Der Typ mußte weg, als Nahostkrise und Ölpreisschock den Bundesbürgern alles Arabische vermieste. 1980 testete der Münchner Psychologieprofessor Lutz von Rosenstiel, wie die Verbraucher auf den Werbe-Scheich reagieren. Das Ergebnis: ein Finsterling, eine »düstere Type«, die »uns schon wieder mehr Geld fürs Öl abknöpfen will«.
Werbung bringt Ärger, wenn die fröhlichen Bilder und die flotten Sprüche allzu drastisch mit der Wirklichkeit kollidieren. Das hat auch der Modemulti Benetton erfahren, der in 30 Nationen schöne Menschen diverser Hautfarben für seine knalligen Trikotagen werben läßt.

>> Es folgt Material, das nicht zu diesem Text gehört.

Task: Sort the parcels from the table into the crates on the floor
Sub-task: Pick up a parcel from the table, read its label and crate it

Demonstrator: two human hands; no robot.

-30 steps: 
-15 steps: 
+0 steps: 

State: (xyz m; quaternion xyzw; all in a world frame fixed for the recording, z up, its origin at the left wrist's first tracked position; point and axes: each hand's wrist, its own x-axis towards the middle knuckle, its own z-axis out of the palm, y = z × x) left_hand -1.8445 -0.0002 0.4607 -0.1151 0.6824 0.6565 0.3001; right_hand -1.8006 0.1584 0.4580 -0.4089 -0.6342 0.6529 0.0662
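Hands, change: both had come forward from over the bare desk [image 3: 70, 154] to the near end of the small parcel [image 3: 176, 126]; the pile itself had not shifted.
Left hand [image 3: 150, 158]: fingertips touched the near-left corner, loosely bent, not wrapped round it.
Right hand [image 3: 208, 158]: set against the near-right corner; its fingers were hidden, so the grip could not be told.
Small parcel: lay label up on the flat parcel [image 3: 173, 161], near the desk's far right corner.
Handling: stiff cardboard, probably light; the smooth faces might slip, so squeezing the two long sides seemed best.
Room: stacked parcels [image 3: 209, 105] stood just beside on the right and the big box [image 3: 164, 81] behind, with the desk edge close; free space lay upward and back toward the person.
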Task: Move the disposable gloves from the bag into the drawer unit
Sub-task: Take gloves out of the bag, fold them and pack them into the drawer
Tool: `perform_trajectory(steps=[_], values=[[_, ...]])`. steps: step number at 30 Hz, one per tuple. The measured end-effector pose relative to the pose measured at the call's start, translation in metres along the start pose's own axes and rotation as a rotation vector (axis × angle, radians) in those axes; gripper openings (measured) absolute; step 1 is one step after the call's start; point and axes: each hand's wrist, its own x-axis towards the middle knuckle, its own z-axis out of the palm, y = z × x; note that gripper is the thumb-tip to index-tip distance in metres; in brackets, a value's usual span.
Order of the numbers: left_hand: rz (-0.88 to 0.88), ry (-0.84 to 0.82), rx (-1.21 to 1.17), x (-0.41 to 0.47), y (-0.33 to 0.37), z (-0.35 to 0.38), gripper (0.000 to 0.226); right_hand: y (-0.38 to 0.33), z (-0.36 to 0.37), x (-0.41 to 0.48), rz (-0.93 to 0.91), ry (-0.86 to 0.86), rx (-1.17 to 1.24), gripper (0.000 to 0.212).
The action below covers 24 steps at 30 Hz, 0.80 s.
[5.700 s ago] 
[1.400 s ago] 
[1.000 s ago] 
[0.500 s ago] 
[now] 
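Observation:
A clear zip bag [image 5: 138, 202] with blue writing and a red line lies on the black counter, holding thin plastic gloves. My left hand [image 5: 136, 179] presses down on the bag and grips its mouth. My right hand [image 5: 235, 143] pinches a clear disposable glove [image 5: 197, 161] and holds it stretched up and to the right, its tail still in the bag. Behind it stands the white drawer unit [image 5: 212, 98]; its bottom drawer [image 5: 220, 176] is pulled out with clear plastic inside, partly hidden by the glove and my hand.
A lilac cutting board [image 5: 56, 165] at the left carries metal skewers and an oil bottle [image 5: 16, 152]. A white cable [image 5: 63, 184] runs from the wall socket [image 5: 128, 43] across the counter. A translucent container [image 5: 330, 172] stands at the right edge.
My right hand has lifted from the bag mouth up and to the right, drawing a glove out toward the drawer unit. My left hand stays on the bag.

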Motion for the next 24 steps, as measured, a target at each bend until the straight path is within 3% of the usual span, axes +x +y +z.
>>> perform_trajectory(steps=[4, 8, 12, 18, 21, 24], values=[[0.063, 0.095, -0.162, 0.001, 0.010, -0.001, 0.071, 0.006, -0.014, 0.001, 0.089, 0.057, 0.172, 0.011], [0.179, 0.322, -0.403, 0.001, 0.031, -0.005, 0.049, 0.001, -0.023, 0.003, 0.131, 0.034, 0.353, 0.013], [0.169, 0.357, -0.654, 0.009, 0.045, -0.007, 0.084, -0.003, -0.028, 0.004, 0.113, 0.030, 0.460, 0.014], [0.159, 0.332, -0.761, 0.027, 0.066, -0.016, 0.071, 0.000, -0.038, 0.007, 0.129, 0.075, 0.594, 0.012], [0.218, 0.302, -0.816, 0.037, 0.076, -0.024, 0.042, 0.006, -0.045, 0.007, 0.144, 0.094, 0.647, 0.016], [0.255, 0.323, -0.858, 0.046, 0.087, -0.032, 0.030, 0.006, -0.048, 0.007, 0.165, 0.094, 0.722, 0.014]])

»Eindeutig rassistisch« fanden amerikanische Schwarze ein Benetton-Bild: ein weißes Kind an der Brust einer schwarzen Frau. Daß dies Erinnerungen an die Sklaverei heraufbeschwört, wo Negerammen die Babys ihrer Eigentümer zu säugen hatten, war den Benetton-Machern »nicht aufgefallen«.
Streit allerdings kann das Geschäft auch beleben. Als »Herausforderung« möchten denn auch die Stuyvesant-Vermarkter ihre Aktion verstanden wissen; mit Stolz verweisen sie auf die »Brisanz«, die in der Verbreitung der Toleranz-Botschaft steckt.
Die Provokation indes ist so drastisch nicht. Das »Come Together« bezieht sich nicht auf die ganze Welt, sondern letztlich nur auf Amerika. Der Kinospot zeigt es: Wenn sich darin junge Menschen in sanftem blauem Licht in die Arme fallen, wenn weiße Tauben flattern und die Sonne glühend rot untergeht, dann geschieht das vor einer Kulisse, die Manhattan suggeriert - die Vereinigung findet nicht in Kreuzberg oder Wilhelmsburg statt, sondern im fernen New York.
Was an den bundesdeutschen Alltag erinnern könnte, bleibt ausgespart. Weil »wir ja nicht politisch werden wollen«, wie Reemtsma-Mann Nagel betont, kommt der real existierende Türke, Pole oder Tamile in der Kampagne nicht vor.